In the book James Braid and his Four Hundred Golf Courses, authors John F. Moreton and Iain Cumming had this to say: “The course was altered in 1922 by another hand, the new 8th hole being added and construction of the 11th and 12th in place of the 11th, 12th and 13th. Later, Tom Simpson built a new 6th, which is the 5th on the modern course. Further work was necessary in 1935 because a new clubhouse had to be built to accommodate the increased number of golfers, due to motor cars. Braid was invited to construct a new 17th in place of the 18th and reversed the 1st to make a new 18th. The holes were then renumbered.”

St Enodoc is certainly a quixotic and rather hilly links course, set amidst towering sand dunes clad with tufts of wild sea grasses.

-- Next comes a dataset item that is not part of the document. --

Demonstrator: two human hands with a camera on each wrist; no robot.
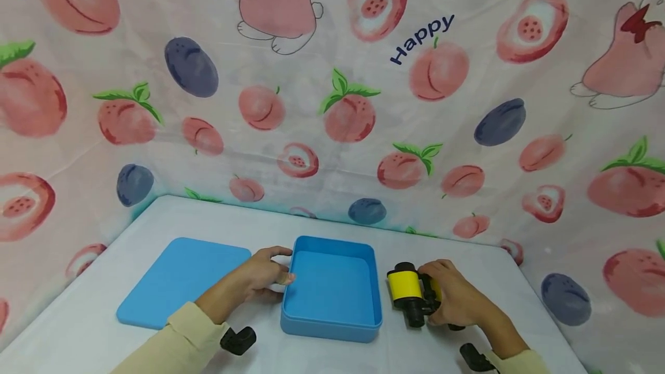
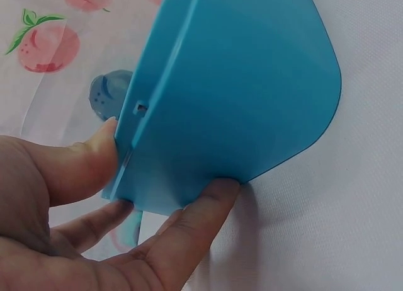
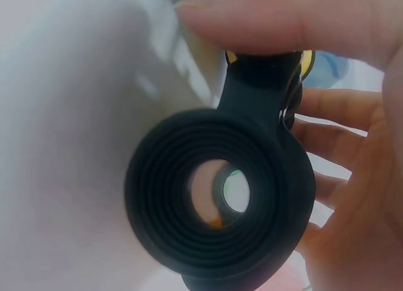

"Seaside Golf" by John Betjemen

How straight it flew, how long it flew,
It clear'd the rutty track
And soaring, disappeared from view
Beyond the bunker's back -
A glorious, sailing, bounding drive
That made me glad I was alive.

And down the fairway, far along
It glowed a lonely white;
I played an iron sure and strong
And clipp'd it out of sight,
And spite of grassy banks between
I knew I'd find it on the green.

And so I did. It lay content
Two paces from the pin;
A steady putt and then it went
Oh, most surely in.
The very turf rejoiced to see
That quite unprecedented three.

Ah! Seaweed smells from sandy caves
And thyme and mist in whiffs,
In-coming tide, Atlantic waves
Slapping the sunny cliffs,
Lark song and sea sounds in the air
And splendour, splendour everywhere.

The fairways undulate and ripple just as if the sea had ebbed only moments ago. We have to confess – this is one of our favourite links courses because the terrain is entirely natural. The dunes are so pronounced that you cannot help but feel humbled, the holes are varied and the experience stirs the soul.

There are many great holes here at St Enodoc, but the 6th is a bit of a collector’s item, a hole of absolute uniqueness, a blind drive followed by a blind mid iron second shot which must carry over a confrontational sand dune called “Himalayas”. This stands some 100 yards out, guarding the hidden green. Let’s be honest, this is an enormous dune, worthy of its name, rising up over 75 feet high. Make sure you get your club selection right and that you strike the ball cleanly! The 10th is also an unusual hole, apparently one of Peter Alliss’ favourites. The hole follows a natural ravine and requires a solid drive from an elevated tee across a valley to a pencil thin rippling fairway below.

If your ball happens to come to rest in the churchyard after a wayward shot, keep an eye out for John Betjeman’s headstone. The Poet Laureate lies buried amidst his favourite seaside course. After a rare birdie on the 13th, he penned his famous poem “Seaside Golf”.

There is a hint of moorland and an inland flavour to some of the holes, especially those surrounding the church, but this simply provides variation. We could go on, but alas we wouldn’t want to spoil all the other lovely surprises that are in store for you here at St Enodoc.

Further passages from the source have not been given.